LIQUIDITY AND CAPITAL RESOURCES

          Net cash consumed by operating activities during the three months
ended March 31, 1998 was $14.9 million due primarily to a $11.6 million loss
from operations, a temporary increase in inventory quantities of complete
systems as a result of sales not meeting expectations, and a decrease in accrued
interest payable as a result of the semi-annual interest payment on the Senior
Notes. The Company's cash, cash equivalents and temporary investments balance at
March 31, 1998 was $50.6 million. Based on the Company's projected operating
results, the Company believes its existing capital resources will be sufficient
to fund its currently anticipated operating needs and capital expenditure
requirements for at least the next twelve months. However, the Company's future
cash flow from operations and operating requirements may vary depending on a
number of factors, including the rate of installation of mobile units, the level
of competition, success of new products, general economic conditions and other
factors beyond the Company's control.

FORWARD LOOKING STATEMENTS

         This report includes "forward-looking statements" within the meaning of
Section 27A of the Securities Act of 1933, as amended, and Section 21E of the
Securities Exchange Act of 1934, as amended.
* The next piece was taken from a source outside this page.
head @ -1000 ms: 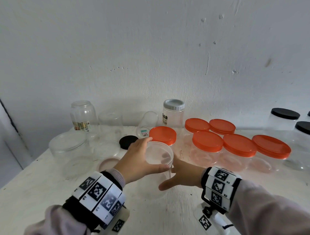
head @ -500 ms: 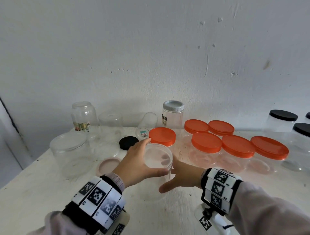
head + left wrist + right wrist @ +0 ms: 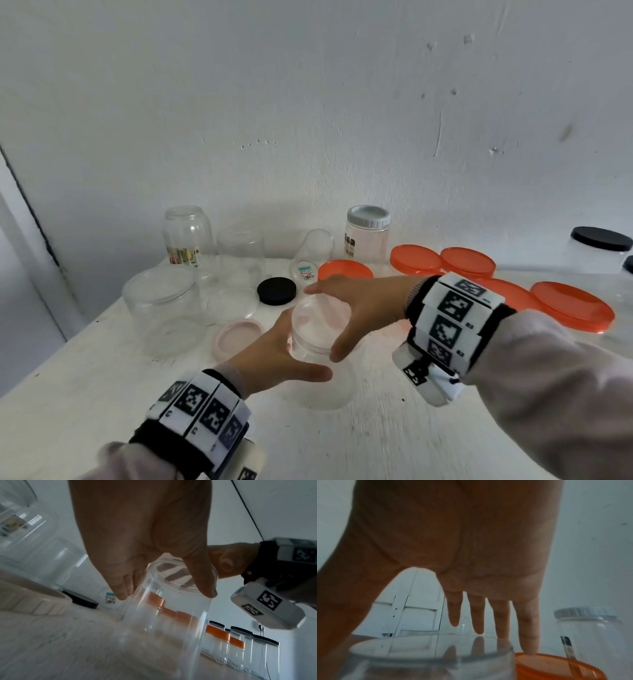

All statements other than
statements of historical fact included in this report, including without
limitation, certain statements in this Item 2 under the captions "---Results of
Operations" and "---Liquidity and Capital Resources," may constitute forward
looking statements. Although the Company believes that the expectations
reflected in such forward-looking statements are reasonable, it can give no
assurance that such expectations will prove to be correct. Important factors
that could cause actual results to differ materially from the Company's
expectations ("cautionary statements") are disclosed in this report and the
Company's Annual Report on Form 10-K for the year ended December 31, 1997 (under
the caption "Business --- Risk Factors" and elsewhere). All subsequent written
and oral forward-looking statements attributable to the Company or persons
acting on its behalf are expressly qualified in their entirety by these
cautionary statements.




                                        8
<PAGE>   11

ITEM 3:       QUANTITATIVE AND QUALITATIVE DISCLOSURES ABOUT MARKET RISK

         Not Applicable.





                                        9

<PAGE>   12
                HIGHWAYMASTER COMMUNICATIONS, INC. AND SUBSIDIARY

                           PART II - OTHER INFORMATION


Item 1.  Legal Proceedings  --

         AT&T Litigation. As previously reported, the Company is party to a
         lawsuit filed in the U.S. District Court, Northern District of Texas,
         Dallas Division against AT&T Corp. ("AT&T") and Lucent Technologies,
         Inc. ("Lucent"). Since the filing of the Company's Annual Report on
         Form 10-K for the fiscal year ended December 31, 1997, there have been
         no material changes.

Item 2.  Changes in Securities  --   None.

Item 3.  Defaults Upon Senior Securities  --  None.

Item 4.  Submission of Matters to a Vote of Security Holders -- None.

Item 5.  Other Information  -- None

Item 6.  Exhibits and Reports on Form 8-K

         (a) Exhibits - See the Index to Exhibits.

         (b) Reports on Form 8-K -- None.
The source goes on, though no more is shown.